22.09.2022 - Max-Planck-Institut für Biologie des Alterns

Durée de vie plus longue en raison d'un traitement défectueux de l'ARN

Si les introns restent dans certains ARN, les vers vivent plus longtemps.

Des chercheurs de l'Institut Max Planck de biologie du vieillissement de Cologne viennent de découvrir que le contrôle du métabolisme de l'ARN est crucial pour la régulation de la longévité des animaux. Ils ont constaté que les vers vivent plus longtemps lorsque certains ARN sont traités différemment pendant la maturation de l'ARN. Cela pourrait être un moyen supplémentaire pour les organismes de contrôler le processus de vieillissement.
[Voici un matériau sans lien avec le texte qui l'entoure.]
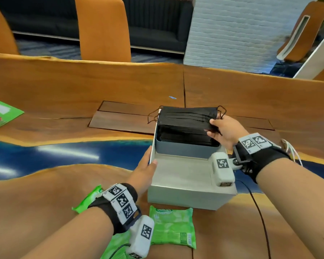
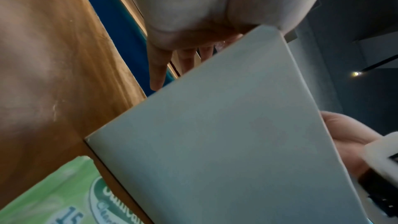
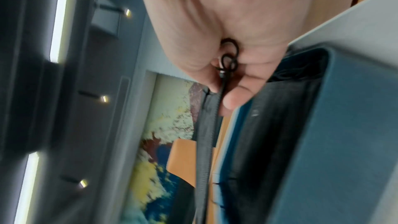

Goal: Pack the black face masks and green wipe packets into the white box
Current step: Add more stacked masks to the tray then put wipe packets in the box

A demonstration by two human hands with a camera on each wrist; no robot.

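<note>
Far left edge: green folder [image 1: 2, 113] on the wooden table [image 1: 64, 86]. Bottom left to centre: green wipe packets [image 1: 173, 227] flat on the table, just in front of the white box [image 1: 185, 195]. Left hand [image 1: 144, 165] clasping the box's left wall, thumb over the rim. Centre right: right hand [image 1: 224, 131] pinching black face masks [image 1: 187, 116] by their right end, above a further stack in the box's blue tray [image 1: 183, 150].

Head camera looking down over the wrists, wrist cameras close under left hand [image 2: 193, 6] and right hand [image 3: 215, 23], all sharing white box [image 1: 185, 195].
</note>
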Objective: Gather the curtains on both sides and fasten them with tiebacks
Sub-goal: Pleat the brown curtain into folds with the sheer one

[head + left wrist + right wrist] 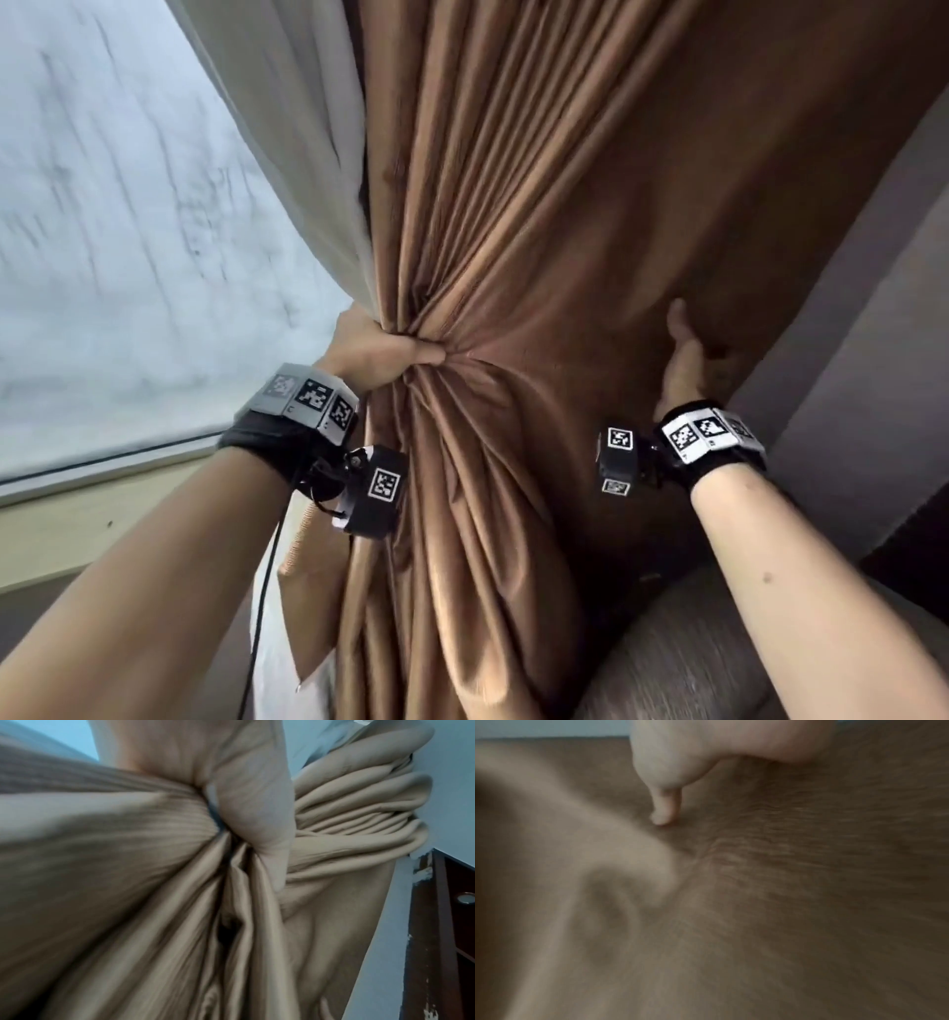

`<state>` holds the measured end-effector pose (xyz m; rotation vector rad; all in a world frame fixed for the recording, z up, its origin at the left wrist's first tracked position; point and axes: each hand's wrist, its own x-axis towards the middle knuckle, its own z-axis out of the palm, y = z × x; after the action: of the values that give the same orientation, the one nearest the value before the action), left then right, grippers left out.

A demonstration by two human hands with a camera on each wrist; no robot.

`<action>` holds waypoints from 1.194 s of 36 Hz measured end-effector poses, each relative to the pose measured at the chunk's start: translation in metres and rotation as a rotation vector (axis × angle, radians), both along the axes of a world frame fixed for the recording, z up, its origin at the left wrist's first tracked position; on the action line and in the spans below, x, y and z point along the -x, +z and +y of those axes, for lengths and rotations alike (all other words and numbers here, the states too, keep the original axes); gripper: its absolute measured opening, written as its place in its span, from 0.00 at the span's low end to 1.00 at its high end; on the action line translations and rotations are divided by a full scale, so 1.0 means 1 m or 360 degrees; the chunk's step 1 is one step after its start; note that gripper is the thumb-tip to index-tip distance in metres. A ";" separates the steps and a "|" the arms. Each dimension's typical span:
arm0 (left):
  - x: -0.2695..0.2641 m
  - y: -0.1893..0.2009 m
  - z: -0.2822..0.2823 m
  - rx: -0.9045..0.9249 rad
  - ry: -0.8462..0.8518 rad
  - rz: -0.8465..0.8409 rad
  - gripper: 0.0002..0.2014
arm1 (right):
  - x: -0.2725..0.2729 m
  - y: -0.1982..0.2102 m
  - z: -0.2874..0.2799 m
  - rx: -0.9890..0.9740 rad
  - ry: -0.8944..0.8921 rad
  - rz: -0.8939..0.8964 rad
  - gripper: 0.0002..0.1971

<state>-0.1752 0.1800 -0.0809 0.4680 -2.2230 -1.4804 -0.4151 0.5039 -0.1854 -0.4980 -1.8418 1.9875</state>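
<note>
A brown curtain [513, 205] hangs in the middle of the head view, bunched into folds at waist height. My left hand [382, 354] grips that bunch from the left, thumb across the front; the left wrist view shows the thumb pressed into the gathered curtain [128, 862]. A white sheer curtain [308, 128] lies behind the brown one at its left edge. My right hand [683, 354] reaches round the curtain's right edge, thumb up in front, its fingers hidden behind the cloth. In the right wrist view the blurred curtain [782, 882] fills the frame. No tieback is in view.
A window pane [113, 231] with its sill [102, 524] fills the left. A grey wall [873, 308] stands at the right, and a padded grey seat back [719, 642] sits low at the right. A dark wooden frame [437, 923] shows beside the curtain.
</note>
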 end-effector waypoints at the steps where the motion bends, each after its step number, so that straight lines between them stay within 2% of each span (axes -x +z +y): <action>1: 0.000 0.001 0.000 -0.0010 -0.0032 -0.0002 0.38 | -0.029 0.021 -0.005 0.0104 -0.0070 0.0016 0.62; 2: -0.001 0.002 0.000 -0.0010 -0.0054 0.0001 0.39 | -0.051 0.037 -0.009 0.0289 -0.0010 0.0059 0.60; 4: -0.002 0.003 0.001 -0.0015 -0.0090 0.0024 0.42 | -0.092 0.062 -0.024 0.0574 0.0471 0.0079 0.46; 5: -0.002 0.002 0.001 -0.0026 -0.0101 0.0033 0.44 | -0.109 0.070 -0.032 0.0575 0.0707 0.0070 0.39; 6: -0.001 0.002 0.001 -0.0036 -0.0109 0.0041 0.44 | -0.113 0.070 -0.035 0.0551 0.0863 0.0060 0.39; 8: 0.001 0.001 0.001 -0.0059 -0.0116 0.0038 0.44 | -0.120 0.068 -0.039 0.0529 0.0971 0.0023 0.45; 9: 0.002 0.001 0.001 -0.0073 -0.0113 0.0032 0.44 | -0.123 0.068 -0.039 0.0561 0.0990 0.0032 0.44; 11: 0.002 0.002 0.002 -0.0081 -0.0114 0.0035 0.46 | -0.130 0.071 -0.044 0.0584 0.1026 0.0067 0.34; 12: 0.003 0.002 0.001 -0.0081 -0.0108 0.0036 0.46 | -0.130 0.072 -0.044 0.0603 0.1078 0.0087 0.32; 14: 0.003 0.002 0.000 -0.0077 -0.0095 0.0034 0.43 | -0.133 0.074 -0.045 0.0643 0.1134 0.0135 0.33; 15: 0.003 0.001 -0.001 -0.0076 -0.0091 0.0026 0.42 | -0.134 0.075 -0.044 0.0618 0.1152 0.0160 0.36; 17: 0.003 0.001 -0.001 -0.0076 -0.0095 0.0040 0.41 | -0.128 0.070 -0.039 0.0515 0.1179 0.0110 0.51; 18: 0.004 0.000 -0.002 -0.0073 -0.0091 0.0049 0.42 | -0.129 0.071 -0.039 0.0450 0.1182 0.0098 0.54; 19: 0.004 0.001 -0.001 -0.0066 -0.0077 0.0048 0.44 | -0.133 0.073 -0.041 0.0431 0.1213 0.0107 0.51; 21: 0.005 0.001 -0.001 -0.0065 -0.0071 0.0048 0.47 | -0.142 0.081 -0.050 0.0450 0.1357 0.0106 0.29; 22: 0.006 0.000 -0.002 -0.0069 -0.0078 0.0052 0.47 | -0.147 0.083 -0.054 0.0464 0.1450 0.0077 0.22; 27: 0.006 0.000 -0.001 -0.0059 -0.0077 0.0056 0.44 | -0.159 0.090 -0.061 0.0245 0.1715 -0.0203 0.11; 30: 0.006 0.000 -0.004 -0.0041 -0.0098 0.0057 0.39 | -0.161 0.100 -0.068 0.0019 0.1569 -0.0213 0.25; 34: 0.007 -0.003 -0.005 -0.0016 -0.0116 0.0077 0.34 | -0.161 0.110 -0.079 -0.0318 0.1064 0.0134 0.36; 39: 0.007 -0.005 -0.002 -0.0002 -0.0116 0.0082 0.36 | -0.167 0.107 -0.086 -0.0291 0.1063 0.0115 0.29; 41: 0.007 -0.006 -0.001 -0.0006 -0.0136 0.0094 0.35 | -0.171 0.103 -0.091 -0.0306 0.1003 0.0192 0.28; 43: 0.007 -0.006 0.001 -0.0003 -0.0134 0.0082 0.34 | -0.173 0.100 -0.095 -0.0314 0.0939 0.0237 0.23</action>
<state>-0.1819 0.1811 -0.0874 0.3363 -2.2258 -1.5197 -0.2424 0.4093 -0.0856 0.2822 -2.2298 2.0722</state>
L'ARN est un important transmetteur d'informations dans nos cellules et sert de modèle pour la production de protéines. Lorsque l'ARN fraîchement formé est traité, les introns sont coupés pour produire l'ARNm mature codant pour les protéines. Cette coupure est appelée "épissage" et est contrôlée par un complexe appelé "spliceosome".

Des vers à longue durée de vie

"Nous avons trouvé un gène chez les vers, appelé PUF60, qui intervient dans l'épissage de l'ARN et régule la durée de vie", explique le Dr Wenming Huang, scientifique de Max Planck, qui a fait cette découverte. Les mutations de ce gène entraînent un épissage inexact et la rétention d'introns dans des ARN spécifiques. Par conséquent, de plus faibles quantités des protéines correspondantes étaient formées à partir de cet ARN. Étonnamment, les vers présentant cette mutation du gène PUF60 vivaient beaucoup plus longtemps que les vers normaux.

Certaines protéines jouant un rôle dans la voie de signalisation mTOR ont été particulièrement touchées par cette production défectueuse. Cette voie de signalisation est un important capteur de la disponibilité de la nourriture et sert de centre de contrôle du métabolisme cellulaire. Elle est depuis longtemps au centre de la recherche sur le vieillissement en tant que cible potentielle de médicaments anti-vieillissement. Les chercheurs ont également pu montrer dans des cultures de cellules humaines que des niveaux réduits d'activité de PUF60 entraînaient une activité moindre de la voie de signalisation mTOR.

Mutation de PUF60 chez l'homme

"Nous pensons qu'en modifiant le sort des introns dans les ARN, nous avons découvert un nouveau mécanisme qui régule la signalisation mTOR et la longévité", déclare Adam Antebi, directeur de Max Planck, qui a dirigé l'étude. "Il est intéressant de noter qu'il existe également des patients humains présentant des mutations similaires dans le gène PUF60. Ces patients présentent des défauts de croissance et des troubles du développement neurologique. Peut-être qu'à l'avenir, ces patients pourraient être aidés par l'administration de médicaments qui contrôlent l'activité de mTOR. Mais bien sûr, cela nécessite davantage de recherches."

Note: Cet article a été traduit à l'aide d'un système informatique sans intervention humaine. LUMITOS propose ces traductions automatiques pour présenter un plus large éventail d'actualités. Comme cet article a été traduit avec traduction automatique, il est possible qu'il contienne des erreurs de vocabulaire, de syntaxe ou de grammaire. L'article original dans Anglais peut être trouvé ici.